((

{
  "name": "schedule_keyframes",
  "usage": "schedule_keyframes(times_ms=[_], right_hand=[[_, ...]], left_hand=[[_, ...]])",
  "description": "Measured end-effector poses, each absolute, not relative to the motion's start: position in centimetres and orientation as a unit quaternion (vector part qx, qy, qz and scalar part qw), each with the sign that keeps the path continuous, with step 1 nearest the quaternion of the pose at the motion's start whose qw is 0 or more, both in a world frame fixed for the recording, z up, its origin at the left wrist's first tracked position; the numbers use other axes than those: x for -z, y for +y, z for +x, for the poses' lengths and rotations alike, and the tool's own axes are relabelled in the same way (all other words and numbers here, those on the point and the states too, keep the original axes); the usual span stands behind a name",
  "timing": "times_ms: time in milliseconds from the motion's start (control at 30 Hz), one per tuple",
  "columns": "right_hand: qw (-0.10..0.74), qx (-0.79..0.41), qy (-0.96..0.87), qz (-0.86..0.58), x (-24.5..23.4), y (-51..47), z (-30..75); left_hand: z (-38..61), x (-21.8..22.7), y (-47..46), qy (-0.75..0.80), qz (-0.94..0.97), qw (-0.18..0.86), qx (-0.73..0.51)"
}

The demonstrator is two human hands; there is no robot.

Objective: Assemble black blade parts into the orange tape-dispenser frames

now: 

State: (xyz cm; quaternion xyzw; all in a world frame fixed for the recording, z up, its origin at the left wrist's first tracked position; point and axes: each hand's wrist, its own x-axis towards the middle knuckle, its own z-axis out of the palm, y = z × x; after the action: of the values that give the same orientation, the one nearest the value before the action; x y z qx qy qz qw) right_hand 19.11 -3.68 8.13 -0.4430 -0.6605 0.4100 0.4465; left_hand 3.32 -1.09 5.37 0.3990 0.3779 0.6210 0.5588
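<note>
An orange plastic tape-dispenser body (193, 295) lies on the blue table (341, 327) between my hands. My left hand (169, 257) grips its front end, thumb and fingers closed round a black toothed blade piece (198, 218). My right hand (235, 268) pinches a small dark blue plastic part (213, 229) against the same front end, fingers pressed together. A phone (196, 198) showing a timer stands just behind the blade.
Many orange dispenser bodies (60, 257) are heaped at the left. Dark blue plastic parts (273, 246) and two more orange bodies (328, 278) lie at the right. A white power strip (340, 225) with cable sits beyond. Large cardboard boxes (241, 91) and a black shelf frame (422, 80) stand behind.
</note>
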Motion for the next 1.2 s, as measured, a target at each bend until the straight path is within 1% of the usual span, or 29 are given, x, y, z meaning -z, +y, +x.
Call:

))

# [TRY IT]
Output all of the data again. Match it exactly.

# [ANSWER SPACE]
{
  "name": "schedule_keyframes",
  "usage": "schedule_keyframes(times_ms=[_], right_hand=[[_, ...]], left_hand=[[_, ...]])",
  "description": "Measured end-effector poses, each absolute, not relative to the motion's start: position in centimetres and orientation as a unit quaternion (vector part qx, qy, qz and scalar part qw), each with the sign that keeps the path continuous, with step 1 nearest the quaternion of the pose at the motion's start whose qw is 0 or more, both in a world frame fixed for the recording, z up, its origin at the left wrist's first tracked position; the numbers use other axes than those: x for -z, y for +y, z for +x, for the poses' lengths and rotations alike, and the tool's own axes are relabelled in the same way (all other words and numbers here, those on the point and the states too, keep the original axes); the usual span stands behind a name",
  "timing": "times_ms: time in milliseconds from the motion's start (control at 30 Hz), one per tuple",
  "columns": "right_hand: qw (-0.10..0.74), qx (-0.79..0.41), qy (-0.96..0.87), qz (-0.86..0.58), x (-24.5..23.4), y (-51..47), z (-30..75); left_hand: z (-38..61), x (-21.8..22.7), y (-47..46), qy (-0.75..0.80), qz (-0.94..0.97), qw (-0.18..0.86), qx (-0.73..0.51)"
}

The demonstrator is two human hands; there is no robot.

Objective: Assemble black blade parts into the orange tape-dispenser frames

now: 

State: (xyz cm; quaternion xyzw; all in a world frame fixed for the recording, z up, its origin at the left wrist's first tracked position; point and axes: each hand's wrist, its own x-axis towards the middle knuckle, its own z-axis out of the palm, y = z × x; after the action: of the values that give the same orientation, the one nearest the value before the action; x y z qx qy qz qw) right_hand 19.11 -3.68 8.13 -0.4430 -0.6605 0.4100 0.4465; left_hand 3.32 -1.09 5.37 0.3990 0.3779 0.6210 0.5588
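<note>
An orange plastic tape-dispenser body (193, 295) lies on the blue table (341, 327) between my hands. My left hand (169, 257) grips its front end, thumb and fingers closed round a black toothed blade piece (198, 218). My right hand (235, 268) pinches a small dark blue plastic part (213, 229) against the same front end, fingers pressed together. A phone (196, 198) showing a timer stands just behind the blade.
Many orange dispenser bodies (60, 257) are heaped at the left. Dark blue plastic parts (273, 246) and two more orange bodies (328, 278) lie at the right. A white power strip (340, 225) with cable sits beyond. Large cardboard boxes (241, 91) and a black shelf frame (422, 80) stand behind.
</note>
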Motion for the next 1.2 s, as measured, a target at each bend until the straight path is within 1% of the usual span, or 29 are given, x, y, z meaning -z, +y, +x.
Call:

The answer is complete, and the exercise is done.